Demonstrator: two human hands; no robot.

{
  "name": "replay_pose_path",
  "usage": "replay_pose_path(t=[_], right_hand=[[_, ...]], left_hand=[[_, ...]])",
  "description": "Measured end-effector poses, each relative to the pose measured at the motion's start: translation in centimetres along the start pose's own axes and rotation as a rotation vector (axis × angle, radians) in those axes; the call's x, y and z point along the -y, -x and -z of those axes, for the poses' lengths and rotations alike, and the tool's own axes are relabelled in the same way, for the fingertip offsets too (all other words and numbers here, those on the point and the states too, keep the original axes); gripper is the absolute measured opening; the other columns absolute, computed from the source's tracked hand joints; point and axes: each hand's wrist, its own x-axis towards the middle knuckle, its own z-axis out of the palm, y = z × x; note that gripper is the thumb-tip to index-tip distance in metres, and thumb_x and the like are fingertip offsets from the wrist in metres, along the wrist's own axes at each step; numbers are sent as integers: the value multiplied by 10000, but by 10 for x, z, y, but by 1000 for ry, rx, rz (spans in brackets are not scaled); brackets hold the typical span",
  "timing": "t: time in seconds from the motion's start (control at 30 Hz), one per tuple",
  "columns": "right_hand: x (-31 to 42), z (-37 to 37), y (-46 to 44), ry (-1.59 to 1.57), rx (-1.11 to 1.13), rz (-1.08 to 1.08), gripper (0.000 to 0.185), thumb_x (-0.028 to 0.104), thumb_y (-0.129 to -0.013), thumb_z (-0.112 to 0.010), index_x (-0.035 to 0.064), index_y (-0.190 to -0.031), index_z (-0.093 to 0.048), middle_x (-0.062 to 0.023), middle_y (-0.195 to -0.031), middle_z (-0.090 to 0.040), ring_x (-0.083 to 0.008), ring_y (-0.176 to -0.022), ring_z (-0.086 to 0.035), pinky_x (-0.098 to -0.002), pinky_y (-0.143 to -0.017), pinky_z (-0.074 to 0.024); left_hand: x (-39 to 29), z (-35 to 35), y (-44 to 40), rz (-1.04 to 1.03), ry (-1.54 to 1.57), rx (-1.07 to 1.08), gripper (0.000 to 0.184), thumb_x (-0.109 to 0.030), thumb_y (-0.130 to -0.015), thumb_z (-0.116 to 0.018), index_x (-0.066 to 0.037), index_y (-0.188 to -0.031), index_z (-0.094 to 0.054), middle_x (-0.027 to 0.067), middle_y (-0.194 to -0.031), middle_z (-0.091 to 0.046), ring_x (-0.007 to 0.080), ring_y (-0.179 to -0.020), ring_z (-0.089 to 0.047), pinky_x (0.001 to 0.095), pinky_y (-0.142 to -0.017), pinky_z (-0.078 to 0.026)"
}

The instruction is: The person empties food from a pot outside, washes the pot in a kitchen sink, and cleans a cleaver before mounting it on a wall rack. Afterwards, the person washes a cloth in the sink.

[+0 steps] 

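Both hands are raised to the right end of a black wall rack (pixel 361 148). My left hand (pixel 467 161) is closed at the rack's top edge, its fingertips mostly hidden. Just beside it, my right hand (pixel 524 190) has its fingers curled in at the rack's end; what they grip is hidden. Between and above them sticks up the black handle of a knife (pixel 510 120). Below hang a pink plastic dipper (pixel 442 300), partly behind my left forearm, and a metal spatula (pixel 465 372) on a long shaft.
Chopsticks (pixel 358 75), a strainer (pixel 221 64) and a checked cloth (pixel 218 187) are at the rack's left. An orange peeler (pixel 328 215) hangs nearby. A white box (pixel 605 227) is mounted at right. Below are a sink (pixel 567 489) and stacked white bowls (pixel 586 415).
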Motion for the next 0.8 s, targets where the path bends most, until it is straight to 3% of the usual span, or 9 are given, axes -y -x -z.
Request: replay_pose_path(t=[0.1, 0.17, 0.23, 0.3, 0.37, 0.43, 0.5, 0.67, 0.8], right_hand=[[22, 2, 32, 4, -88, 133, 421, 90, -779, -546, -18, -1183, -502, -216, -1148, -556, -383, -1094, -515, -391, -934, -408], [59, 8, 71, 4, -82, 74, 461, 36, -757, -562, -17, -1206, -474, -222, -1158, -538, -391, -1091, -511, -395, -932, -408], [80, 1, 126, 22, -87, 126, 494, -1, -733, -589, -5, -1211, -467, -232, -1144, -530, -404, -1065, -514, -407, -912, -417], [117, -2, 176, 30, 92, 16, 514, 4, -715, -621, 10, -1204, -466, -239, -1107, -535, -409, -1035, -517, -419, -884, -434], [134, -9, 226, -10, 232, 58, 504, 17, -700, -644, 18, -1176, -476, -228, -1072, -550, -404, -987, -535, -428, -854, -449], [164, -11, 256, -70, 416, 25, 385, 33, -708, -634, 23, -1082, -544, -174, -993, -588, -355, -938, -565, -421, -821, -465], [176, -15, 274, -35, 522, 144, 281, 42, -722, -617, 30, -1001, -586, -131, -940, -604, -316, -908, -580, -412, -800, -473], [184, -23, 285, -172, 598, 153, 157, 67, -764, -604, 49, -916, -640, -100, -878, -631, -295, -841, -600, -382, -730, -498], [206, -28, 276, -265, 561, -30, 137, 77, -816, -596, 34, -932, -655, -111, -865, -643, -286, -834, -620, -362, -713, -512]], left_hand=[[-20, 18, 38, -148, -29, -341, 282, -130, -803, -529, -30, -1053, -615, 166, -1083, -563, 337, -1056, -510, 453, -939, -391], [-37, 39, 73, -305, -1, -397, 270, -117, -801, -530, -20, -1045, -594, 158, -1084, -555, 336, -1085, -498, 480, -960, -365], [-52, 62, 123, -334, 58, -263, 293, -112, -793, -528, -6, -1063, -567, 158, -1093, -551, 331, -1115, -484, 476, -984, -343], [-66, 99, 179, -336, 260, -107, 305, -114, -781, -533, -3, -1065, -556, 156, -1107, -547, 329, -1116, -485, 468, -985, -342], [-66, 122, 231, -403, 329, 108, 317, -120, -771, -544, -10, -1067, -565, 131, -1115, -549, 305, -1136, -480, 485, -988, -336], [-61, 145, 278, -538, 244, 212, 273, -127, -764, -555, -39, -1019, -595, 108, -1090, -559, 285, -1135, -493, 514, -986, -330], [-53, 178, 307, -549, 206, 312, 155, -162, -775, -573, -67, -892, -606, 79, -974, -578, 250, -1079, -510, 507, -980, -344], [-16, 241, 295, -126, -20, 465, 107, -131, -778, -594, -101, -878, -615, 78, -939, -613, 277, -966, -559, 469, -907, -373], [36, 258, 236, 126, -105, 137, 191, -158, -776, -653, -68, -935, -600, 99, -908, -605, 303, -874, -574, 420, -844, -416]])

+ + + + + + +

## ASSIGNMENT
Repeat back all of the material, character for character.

## RESULT OF THE TASK
Demonstrator: two human hands; no robot.

{
  "name": "replay_pose_path",
  "usage": "replay_pose_path(t=[_], right_hand=[[_, ...]], left_hand=[[_, ...]])",
  "description": "Measured end-effector poses, each relative to the pose measured at the motion's start: translation in centimetres along the start pose's own axes and rotation as a rotation vector (axis × angle, radians) in those axes; the call's x, y and z point along the -y, -x and -z of those axes, for the poses' lengths and rotations alike, and the tool's own axes are relabelled in the same way, for the fingertip offsets too (all other words and numbers here, those on the point and the states too, keep the original axes); gripper is the absolute measured opening; the other columns absolute, computed from the source's tracked hand joints; point and axes: each hand's wrist, its own x-axis towards the middle knuckle, its own z-axis out of the palm, y = z × x; note that gripper is the thumb-tip to index-tip distance in metres, and thumb_x and the like are fingertip offsets from the wrist in metres, along the wrist's own axes at each step; numbers are sent as integers: the value multiplied by 10000, but by 10 for x, z, y, but by 1000 for ry, rx, rz (spans in brackets are not scaled); brackets hold the typical span",
  "timing": "t: time in seconds from the motion's start (control at 30 Hz), one per tuple",
  "columns": "right_hand: x (-31 to 42), z (-37 to 37), y (-46 to 44), ry (-1.59 to 1.57), rx (-1.11 to 1.13), rz (-1.08 to 1.08), gripper (0.000 to 0.185), thumb_x (-0.028 to 0.104), thumb_y (-0.129 to -0.013), thumb_z (-0.112 to 0.010), index_x (-0.035 to 0.064), index_y (-0.190 to -0.031), index_z (-0.093 to 0.048), middle_x (-0.062 to 0.023), middle_y (-0.195 to -0.031), middle_z (-0.090 to 0.040), ring_x (-0.083 to 0.008), ring_y (-0.176 to -0.022), ring_z (-0.086 to 0.035), pinky_x (-0.098 to -0.002), pinky_y (-0.143 to -0.017), pinky_z (-0.074 to 0.024); left_hand: x (-39 to 29), z (-35 to 35), y (-44 to 40), rz (-1.04 to 1.03), ry (-1.54 to 1.57), rx (-1.07 to 1.08), gripper (0.000 to 0.184), thumb_x (-0.109 to 0.030), thumb_y (-0.130 to -0.015), thumb_z (-0.116 to 0.018), index_x (-0.066 to 0.037), index_y (-0.188 to -0.031), index_z (-0.094 to 0.054), middle_x (-0.027 to 0.067), middle_y (-0.194 to -0.031), middle_z (-0.091 to 0.046), ring_x (-0.007 to 0.080), ring_y (-0.179 to -0.020), ring_z (-0.089 to 0.047), pinky_x (0.001 to 0.095), pinky_y (-0.142 to -0.017), pinky_z (-0.078 to 0.026)"
}

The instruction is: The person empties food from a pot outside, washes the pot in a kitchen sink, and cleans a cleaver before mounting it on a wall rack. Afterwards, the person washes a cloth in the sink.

[+0 steps] 

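Both hands are raised to the right end of a black wall rack (pixel 361 148). My left hand (pixel 467 161) is closed at the rack's top edge, its fingertips mostly hidden. Just beside it, my right hand (pixel 524 190) has its fingers curled in at the rack's end; what they grip is hidden. Between and above them sticks up the black handle of a knife (pixel 510 120). Below hang a pink plastic dipper (pixel 442 300), partly behind my left forearm, and a metal spatula (pixel 465 372) on a long shaft.
Chopsticks (pixel 358 75), a strainer (pixel 221 64) and a checked cloth (pixel 218 187) are at the rack's left. An orange peeler (pixel 328 215) hangs nearby. A white box (pixel 605 227) is mounted at right. Below are a sink (pixel 567 489) and stacked white bowls (pixel 586 415).
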Motion for the next 0.8 s, targets where the path bends most, until it is straight to 3% of the usual span, or 9 are given, axes -y -x -z.
Request: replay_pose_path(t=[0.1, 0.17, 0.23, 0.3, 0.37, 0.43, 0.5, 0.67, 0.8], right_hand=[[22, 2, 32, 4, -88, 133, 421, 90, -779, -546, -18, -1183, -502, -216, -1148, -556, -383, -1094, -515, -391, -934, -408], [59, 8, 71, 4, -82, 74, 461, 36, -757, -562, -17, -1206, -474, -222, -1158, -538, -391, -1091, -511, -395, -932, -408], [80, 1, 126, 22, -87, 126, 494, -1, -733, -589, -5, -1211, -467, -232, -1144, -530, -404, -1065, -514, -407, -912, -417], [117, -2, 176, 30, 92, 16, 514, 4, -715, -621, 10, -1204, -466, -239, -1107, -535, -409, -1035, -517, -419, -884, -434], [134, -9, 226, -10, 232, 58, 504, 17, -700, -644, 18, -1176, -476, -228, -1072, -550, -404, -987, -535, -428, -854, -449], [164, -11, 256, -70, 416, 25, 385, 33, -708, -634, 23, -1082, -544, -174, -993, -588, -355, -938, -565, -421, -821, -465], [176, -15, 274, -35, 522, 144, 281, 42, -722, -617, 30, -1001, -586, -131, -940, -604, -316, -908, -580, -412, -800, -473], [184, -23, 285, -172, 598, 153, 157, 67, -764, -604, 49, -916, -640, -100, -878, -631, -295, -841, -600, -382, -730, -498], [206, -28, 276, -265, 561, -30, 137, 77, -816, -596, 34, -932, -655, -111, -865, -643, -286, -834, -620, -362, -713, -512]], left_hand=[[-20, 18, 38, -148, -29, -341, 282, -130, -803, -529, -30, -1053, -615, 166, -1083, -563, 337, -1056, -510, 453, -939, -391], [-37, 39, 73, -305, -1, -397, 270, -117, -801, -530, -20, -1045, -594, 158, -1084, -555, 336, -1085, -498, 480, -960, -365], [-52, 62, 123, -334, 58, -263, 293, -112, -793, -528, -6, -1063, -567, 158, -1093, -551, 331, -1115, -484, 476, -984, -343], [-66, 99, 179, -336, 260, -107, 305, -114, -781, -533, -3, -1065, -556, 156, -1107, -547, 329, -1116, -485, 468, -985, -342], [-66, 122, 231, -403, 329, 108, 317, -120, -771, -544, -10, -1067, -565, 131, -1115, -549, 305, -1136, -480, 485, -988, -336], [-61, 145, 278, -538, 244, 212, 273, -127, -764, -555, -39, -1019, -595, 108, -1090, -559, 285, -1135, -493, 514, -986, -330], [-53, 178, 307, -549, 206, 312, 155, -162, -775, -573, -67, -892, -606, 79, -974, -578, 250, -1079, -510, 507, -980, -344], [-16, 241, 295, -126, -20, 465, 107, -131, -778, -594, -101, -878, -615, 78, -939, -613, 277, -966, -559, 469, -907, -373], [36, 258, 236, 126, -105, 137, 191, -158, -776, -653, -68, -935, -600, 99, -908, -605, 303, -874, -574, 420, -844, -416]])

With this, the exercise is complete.